Bilge Okuyucunun Bakış Açısı Novel - Bölüm 217
… Gerçekten?
[‘Altın Kafa Bandının Tutsağı’ takımyıldızı yüzünüze yakından bakıyor.]
Cennetin Eşiti olan Büyük Bilge gerçekten geldi mi?
[‘Altın Saç Bandının Tutsağı’ takımyıldızı gözlerini kısarak senin kıyafetine bakıyor.]
Bakışlardan garip bir istikrar duygusu hissettim. Beni izleyen birinden rahat hissetmek garip bir duyguydu.
“Altın Saç Bandının Tutsağı.”
[‘Altın Saç Bandının Tutsağı’ takımyıldızı sana bakıyor.]
Cennetin Eşiti olan Yüce Bilge henüz fark etmemişti. Benim Kim Dokja olup olmadığımdan emin değildi. Belki de yüzümü kaplayan hikayeden kaynaklanıyordu. Ona güven vermeye karar vermeden önce bir an düşündüm. “Doğru. O benim.”
Sessizlik havayı doldurdu. Sanki biri nefes alıyormuş gibi sıkı bir sessizlikti. Bir süre sonra…
[‘Altın Kafa Bandının Tutsağı’ takımyıldızı kimliğiniz karşısında şok oldu!]
[‘Altın Kafa Bandının Tutsağı’ takımyıldızı nasıl hayatta olduğunu soruyor.]
[‘Altın Saç Bandının Tutsağı’ takımyıldızı neden burada olduğunu merak ediyor.]
Sadece bana doğru uçan mesaj sanki gökyüzünü kaplıyor gibiydi.
[ Cennetin Eşiti olan büyük bilge. O, mutlak iyi ya da mutlak kötü sistemin bir parçası değildir. O tarafsız sistemdendir. Şakacı ama aynı zamanda kayıtsız. Mizacı nedeniyle diğer takımyıldızlarla kolay kolay bağlantı kurmaz…
Bu, Hayatta Kalma Yolları’ndan tanıdığım Cennetin Eşiti olan Büyük Bilgeydi. Ways of Survival’daki en güçlü takımyıldızlardan biri, çok sayıda takımyıldıza karşı savaştı ve saçma bir efsane sınıfı hikaye inşa etti. Öyle olsa bile, sonuna kadar derin bağları olmayan yalnız bir insan olarak öldü.

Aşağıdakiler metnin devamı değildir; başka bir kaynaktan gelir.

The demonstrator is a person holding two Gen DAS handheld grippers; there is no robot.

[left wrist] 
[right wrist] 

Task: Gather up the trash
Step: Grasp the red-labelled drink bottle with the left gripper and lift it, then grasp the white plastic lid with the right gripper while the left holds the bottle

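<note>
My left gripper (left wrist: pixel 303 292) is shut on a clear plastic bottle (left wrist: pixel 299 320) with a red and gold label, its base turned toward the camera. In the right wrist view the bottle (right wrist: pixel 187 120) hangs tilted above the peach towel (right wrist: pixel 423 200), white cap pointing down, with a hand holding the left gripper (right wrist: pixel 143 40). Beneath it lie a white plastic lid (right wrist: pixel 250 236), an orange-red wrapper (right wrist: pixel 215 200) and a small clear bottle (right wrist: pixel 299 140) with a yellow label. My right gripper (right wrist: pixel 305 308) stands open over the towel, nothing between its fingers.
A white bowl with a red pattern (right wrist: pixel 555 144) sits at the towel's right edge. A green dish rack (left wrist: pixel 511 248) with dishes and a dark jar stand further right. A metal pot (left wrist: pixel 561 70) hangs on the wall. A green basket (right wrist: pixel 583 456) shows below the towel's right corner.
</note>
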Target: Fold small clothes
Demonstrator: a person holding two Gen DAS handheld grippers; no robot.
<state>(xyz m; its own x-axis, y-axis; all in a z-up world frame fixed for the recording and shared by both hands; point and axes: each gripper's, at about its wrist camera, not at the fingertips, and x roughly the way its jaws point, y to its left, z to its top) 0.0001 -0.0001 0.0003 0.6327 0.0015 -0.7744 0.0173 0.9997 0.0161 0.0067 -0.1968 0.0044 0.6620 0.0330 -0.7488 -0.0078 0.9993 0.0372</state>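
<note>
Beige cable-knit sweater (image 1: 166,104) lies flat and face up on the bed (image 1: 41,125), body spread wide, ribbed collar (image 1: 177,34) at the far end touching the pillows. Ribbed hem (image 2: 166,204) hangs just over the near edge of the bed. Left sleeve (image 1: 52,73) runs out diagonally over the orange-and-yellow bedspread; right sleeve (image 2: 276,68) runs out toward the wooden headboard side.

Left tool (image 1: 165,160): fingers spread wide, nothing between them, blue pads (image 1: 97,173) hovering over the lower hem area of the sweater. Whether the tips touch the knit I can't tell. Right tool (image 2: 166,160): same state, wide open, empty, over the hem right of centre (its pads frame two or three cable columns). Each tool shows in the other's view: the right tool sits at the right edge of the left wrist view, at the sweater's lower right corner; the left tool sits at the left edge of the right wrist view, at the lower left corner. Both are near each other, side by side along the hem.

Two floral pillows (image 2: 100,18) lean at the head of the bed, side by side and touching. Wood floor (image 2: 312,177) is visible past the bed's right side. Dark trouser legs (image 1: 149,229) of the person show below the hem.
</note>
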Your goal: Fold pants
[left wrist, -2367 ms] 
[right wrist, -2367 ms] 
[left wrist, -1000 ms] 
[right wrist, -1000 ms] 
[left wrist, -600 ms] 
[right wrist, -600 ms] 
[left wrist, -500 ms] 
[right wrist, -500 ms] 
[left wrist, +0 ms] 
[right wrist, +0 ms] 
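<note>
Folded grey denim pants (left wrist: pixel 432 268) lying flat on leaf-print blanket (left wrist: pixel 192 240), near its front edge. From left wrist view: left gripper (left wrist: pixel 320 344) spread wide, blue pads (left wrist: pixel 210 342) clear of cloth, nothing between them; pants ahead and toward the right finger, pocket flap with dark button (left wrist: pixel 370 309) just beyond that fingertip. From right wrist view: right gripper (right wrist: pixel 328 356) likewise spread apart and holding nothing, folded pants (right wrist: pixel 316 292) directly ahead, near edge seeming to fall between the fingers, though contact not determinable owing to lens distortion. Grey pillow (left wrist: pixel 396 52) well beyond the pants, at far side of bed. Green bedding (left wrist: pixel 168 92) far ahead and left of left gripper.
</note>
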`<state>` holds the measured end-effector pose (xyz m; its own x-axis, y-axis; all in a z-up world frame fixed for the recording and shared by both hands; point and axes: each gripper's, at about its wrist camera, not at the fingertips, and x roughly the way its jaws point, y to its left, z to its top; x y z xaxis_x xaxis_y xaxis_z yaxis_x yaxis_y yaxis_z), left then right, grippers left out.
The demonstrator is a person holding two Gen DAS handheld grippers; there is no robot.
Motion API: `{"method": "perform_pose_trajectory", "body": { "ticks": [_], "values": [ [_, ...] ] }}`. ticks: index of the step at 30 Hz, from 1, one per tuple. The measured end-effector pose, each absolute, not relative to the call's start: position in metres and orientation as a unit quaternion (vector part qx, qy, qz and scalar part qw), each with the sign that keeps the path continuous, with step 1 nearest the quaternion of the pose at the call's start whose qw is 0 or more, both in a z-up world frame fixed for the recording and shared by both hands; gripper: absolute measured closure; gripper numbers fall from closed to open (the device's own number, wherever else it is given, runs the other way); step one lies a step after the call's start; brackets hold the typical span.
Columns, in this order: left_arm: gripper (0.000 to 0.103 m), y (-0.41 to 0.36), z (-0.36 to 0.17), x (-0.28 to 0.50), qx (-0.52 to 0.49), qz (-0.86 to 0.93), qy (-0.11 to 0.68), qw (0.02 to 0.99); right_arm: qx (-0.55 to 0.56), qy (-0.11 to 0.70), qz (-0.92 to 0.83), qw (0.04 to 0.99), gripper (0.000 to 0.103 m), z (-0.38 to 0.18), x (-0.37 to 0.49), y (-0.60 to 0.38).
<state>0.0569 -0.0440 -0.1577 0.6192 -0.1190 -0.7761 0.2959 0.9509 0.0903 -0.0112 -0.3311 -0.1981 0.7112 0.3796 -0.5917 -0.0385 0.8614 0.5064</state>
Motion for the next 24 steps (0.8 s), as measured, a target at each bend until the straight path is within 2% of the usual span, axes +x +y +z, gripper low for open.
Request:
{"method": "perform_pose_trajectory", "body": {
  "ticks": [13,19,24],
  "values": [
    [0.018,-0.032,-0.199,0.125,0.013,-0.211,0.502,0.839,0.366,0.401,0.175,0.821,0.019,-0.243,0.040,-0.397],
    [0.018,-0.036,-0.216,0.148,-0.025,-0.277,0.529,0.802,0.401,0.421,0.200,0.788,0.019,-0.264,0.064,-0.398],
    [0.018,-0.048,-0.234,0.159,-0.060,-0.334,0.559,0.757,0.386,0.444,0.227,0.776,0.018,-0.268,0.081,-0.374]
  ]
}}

[‘Altın Saç Bandının Tutsağı’ takımyıldızı…]
Gözlerimi yavaşça kapatırken Cennetin Eşiti Yüce Bilge’nin mesajlarını dinledim. Bildiğim bilgilere güvenmek önemliydi. Ancak…
“Cennetin Eşiti Yüce Bilge”.
“… Seni tekrar gördüğüme sevindim.”
Cennetin Eşiti olan Yüce Bilge oldukça uzun bir süre sessiz kaldı. İkimiz de takımyıldız olabiliriz ama onun benim yakalayamadığım bir varlığı vardı. Öyle olsa bile, o anda, Cennetin Eşiti olan Yüce Bilgenin tam önümde olduğunu hissettim.
[‘Altın Saç Bandının Tutsağı’ takımyıldızı uzun süre tatlı dudaklara sahiptir.]
[‘Altın Saç Bandının Tutsağı’ takımyıldızı sürekli olarak saçını tutuyor ve serbest bırakıyor.]
Bir sonraki an, gökten bir şey düştü. İstemeden yakaladım.
… Cennetin Eşiti olan Yüce Bilge’nin saçıydı. Gülmekten kendimi alamadım. Belki de Cennetin Eşiti olan Yüce Bilge birine olan güvenini bu şekilde gösterdi.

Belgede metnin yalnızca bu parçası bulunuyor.